# Would appreciate any suggestions...



## MelanieRose

Hi,

I would love any opinions/advice/whatever on my current problem.

I am trying to finish this drawing (It's posted in my 'albums') and I don't like the background. I also don't want it to look 'unfinished'

I feel that the trees just don't work (wrong colour, in the wrong place, etc,) but I want to give the drawing a sense of place/background - even if it is just a suggestion.
(the pic without trees is an earlier work-in-progress photo)


----------



## corydulos

Hello MelanieRose and welcome to Artist Forum!

Personally, I think your drawing is quite beautiful and complete as is. I'm pleading the proverbial cliché here: "if it ain't broke, don't fix it". The horses look superb, the rider looks determined; the trees are mute, wind-caressed spectators crowned by a clear blue sky.

What's missing or lacking? Perhaps...your signature.

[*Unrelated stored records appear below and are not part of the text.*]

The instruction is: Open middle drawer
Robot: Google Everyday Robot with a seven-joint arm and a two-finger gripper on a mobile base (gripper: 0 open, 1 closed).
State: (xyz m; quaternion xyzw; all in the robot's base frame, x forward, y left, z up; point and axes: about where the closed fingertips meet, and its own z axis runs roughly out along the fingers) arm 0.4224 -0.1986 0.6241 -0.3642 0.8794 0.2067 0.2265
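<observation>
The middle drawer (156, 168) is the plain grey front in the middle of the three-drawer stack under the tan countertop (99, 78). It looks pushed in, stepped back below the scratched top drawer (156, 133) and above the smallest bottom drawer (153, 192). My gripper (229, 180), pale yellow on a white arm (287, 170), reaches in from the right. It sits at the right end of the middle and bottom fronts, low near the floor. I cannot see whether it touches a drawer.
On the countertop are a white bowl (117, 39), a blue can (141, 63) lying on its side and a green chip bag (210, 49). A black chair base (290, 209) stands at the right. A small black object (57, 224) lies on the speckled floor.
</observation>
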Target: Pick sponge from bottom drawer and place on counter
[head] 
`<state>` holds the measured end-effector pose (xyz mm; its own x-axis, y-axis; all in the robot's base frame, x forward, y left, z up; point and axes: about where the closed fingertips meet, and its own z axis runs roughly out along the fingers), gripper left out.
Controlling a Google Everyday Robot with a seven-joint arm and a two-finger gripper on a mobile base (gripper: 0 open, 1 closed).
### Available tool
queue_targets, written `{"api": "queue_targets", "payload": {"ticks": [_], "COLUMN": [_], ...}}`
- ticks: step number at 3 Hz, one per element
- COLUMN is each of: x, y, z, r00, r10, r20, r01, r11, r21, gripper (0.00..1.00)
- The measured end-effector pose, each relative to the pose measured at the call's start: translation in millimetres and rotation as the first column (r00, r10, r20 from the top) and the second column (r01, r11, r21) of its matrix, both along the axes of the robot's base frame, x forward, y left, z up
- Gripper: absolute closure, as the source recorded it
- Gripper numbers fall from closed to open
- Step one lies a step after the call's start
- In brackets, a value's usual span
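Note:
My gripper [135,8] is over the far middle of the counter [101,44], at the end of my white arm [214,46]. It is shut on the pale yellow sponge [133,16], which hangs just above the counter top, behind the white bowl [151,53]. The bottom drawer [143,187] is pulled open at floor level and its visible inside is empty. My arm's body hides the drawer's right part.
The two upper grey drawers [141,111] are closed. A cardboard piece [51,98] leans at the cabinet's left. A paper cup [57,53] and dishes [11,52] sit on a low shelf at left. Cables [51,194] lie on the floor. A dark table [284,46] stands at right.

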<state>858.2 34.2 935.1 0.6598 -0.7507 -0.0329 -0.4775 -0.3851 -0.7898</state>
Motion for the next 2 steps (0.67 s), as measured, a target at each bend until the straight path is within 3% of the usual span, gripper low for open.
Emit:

Otherwise, I'd politely encourage you to let go of that needless doubt and keep drawing!


----------



## Blue Angel

I like it without the trees as well. This almost has a Remington western art feel to it. Well done.


----------



## tricky raven

I love the first one  I like it without the trees as well. I can see the dust being stirred up by the horses and the wagon wheels, and it stirs my imagination to visualize what I want.


----------